Речь идет о том, как в стихах Мандельштама трансформируется идиоматика в широком смысле слова — коллокации, фразеологизмы, пословицы, в целом, устойчивые выражения, готовые «кирпичики» языка. Именно переработка готовых элементов языка часто оказывается основой для новых оригинальных образов, нестандартных метафор. Проще пояснить на примере: если пристально посмотреть на строку «Вооруженный зреньем узких ос», можно заметить, что в ней трансформируется идиома «видно невооруженным глазом или взглядом».

Такого рода трансформациям фразеологии, устойчивых оборотов, иногда простым, иногда весьма сложным, и посвящена наша книга. Нам кажется, что этот механизм во многом отвечает на вопрос: за счет чего Мандельштам создавал такие оригинальные и сложные поэтические высказывания? Понятно, что в его поэтике был целый арсенал разных приемов и способов смыслообразования, но оказалось, что обыгрывание и изменение готовых элементов языка — один из ключевых приемов Мандельштама. В нашей работе предлагается последовательная классификация, описывающая разные типы и способы переработки фразеологии.

Вероника Файнберг: Кроме того, наша книга затрагивает вопрос «понимания» стихов Мандельштама. Судя по всему, многие люди любят и читают его, не обладая специальными знаниями в области мировой культуры и литературы, то есть не зная тех частностей, которые известны профессиональным литературоведам, изучающим Мандельштама. Например, филолог Ирина Сурат в интервью «Радио свобода» цитировала женщину, которая подошла к ней после лекции и сказала: «Я Мандельштама учу наизусть стихотворение за стихотворением, я что-то не понимаю, но в каком-то другом смысле я все это хорошо понимаю». Значит, понимание стихов Мандельштама происходит на каком-то другом, не очень формализуемом уровне, необязательно связанном с «интеллектуальным» чтением, с улавливанием отсылок.
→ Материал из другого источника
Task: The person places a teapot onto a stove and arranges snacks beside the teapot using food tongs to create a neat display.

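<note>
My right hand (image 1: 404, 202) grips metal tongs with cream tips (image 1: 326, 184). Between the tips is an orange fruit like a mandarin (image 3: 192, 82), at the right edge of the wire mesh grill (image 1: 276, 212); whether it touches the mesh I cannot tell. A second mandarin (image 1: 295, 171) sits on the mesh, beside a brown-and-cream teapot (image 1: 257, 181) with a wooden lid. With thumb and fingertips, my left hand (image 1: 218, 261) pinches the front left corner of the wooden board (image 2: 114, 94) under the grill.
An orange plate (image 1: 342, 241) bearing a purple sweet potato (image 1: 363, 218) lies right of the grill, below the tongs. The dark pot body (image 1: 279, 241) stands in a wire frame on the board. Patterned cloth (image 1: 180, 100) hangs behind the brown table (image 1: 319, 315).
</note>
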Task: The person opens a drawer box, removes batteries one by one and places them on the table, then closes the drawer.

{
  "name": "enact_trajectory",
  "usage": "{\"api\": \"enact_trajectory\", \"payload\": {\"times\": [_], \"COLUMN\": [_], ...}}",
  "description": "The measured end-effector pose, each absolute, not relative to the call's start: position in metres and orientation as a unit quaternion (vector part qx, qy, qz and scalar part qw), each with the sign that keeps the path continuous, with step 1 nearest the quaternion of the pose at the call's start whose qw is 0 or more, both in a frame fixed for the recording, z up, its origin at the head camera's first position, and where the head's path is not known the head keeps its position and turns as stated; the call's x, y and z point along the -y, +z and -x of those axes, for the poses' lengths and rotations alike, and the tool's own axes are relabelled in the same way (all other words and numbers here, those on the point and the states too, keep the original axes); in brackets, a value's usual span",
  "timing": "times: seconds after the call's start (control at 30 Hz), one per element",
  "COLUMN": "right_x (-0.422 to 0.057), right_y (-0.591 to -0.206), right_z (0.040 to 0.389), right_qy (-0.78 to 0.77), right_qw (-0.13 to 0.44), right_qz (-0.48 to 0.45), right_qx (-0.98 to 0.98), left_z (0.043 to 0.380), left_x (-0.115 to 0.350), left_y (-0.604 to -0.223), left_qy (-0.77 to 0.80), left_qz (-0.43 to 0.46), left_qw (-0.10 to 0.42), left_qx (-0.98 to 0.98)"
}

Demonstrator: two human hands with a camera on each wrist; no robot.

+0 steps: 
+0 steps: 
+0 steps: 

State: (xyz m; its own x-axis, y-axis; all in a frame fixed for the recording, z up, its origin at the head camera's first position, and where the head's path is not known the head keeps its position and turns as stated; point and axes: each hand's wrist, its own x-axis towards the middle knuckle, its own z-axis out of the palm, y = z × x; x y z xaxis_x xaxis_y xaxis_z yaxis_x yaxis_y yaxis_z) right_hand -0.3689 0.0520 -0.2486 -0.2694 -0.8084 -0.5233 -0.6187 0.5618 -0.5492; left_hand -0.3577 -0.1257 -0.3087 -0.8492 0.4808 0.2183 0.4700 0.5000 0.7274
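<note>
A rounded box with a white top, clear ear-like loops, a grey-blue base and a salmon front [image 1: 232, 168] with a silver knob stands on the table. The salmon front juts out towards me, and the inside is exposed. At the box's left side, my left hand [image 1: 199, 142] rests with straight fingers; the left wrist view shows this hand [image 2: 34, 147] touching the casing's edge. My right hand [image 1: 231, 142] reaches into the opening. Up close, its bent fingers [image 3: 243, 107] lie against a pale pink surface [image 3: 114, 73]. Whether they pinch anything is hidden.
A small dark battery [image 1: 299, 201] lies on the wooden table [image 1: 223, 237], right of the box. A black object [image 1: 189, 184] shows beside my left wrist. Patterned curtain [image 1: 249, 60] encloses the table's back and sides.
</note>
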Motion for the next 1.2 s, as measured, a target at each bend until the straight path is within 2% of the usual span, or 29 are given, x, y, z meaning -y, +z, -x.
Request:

И тогда понятно, что необходимо предложить альтернативу интертекстуальному подходу. Хотя, конечно, до определенной степени нужно обладать широким кругозором, но все же есть и другие принципы, работающие в понимании Мандельштама.

ПУ: Да, это очень проблемная зона. Мандельштамоведы находили массу подтекстов, аллюзий, ключей, которые с их точки зрения должны открыть нам истинное значение того, что хотел сказать поэт. Конечно, у Мандельштама есть диалог с мировой культурой, с этим сложно спорить, однако широта и глубина этого разговора, кажется, давно вышла в несколько эзотерическую область. Еще постоянно происходит сдвиг от текста к сознанию поэта: даже если считать, что все найденные ключи и подтексты действительно существуют, они больше говорят о характере мышления Мандельштама, его начитанности, его погруженности в культуру. Мандельштамовед, соответственно, становится проводником в реконструироемое им сознание автора, а не в мир текста. И, конечно, далеко не все, что видят мандельштамоведы, в самом деле видно в его стихах.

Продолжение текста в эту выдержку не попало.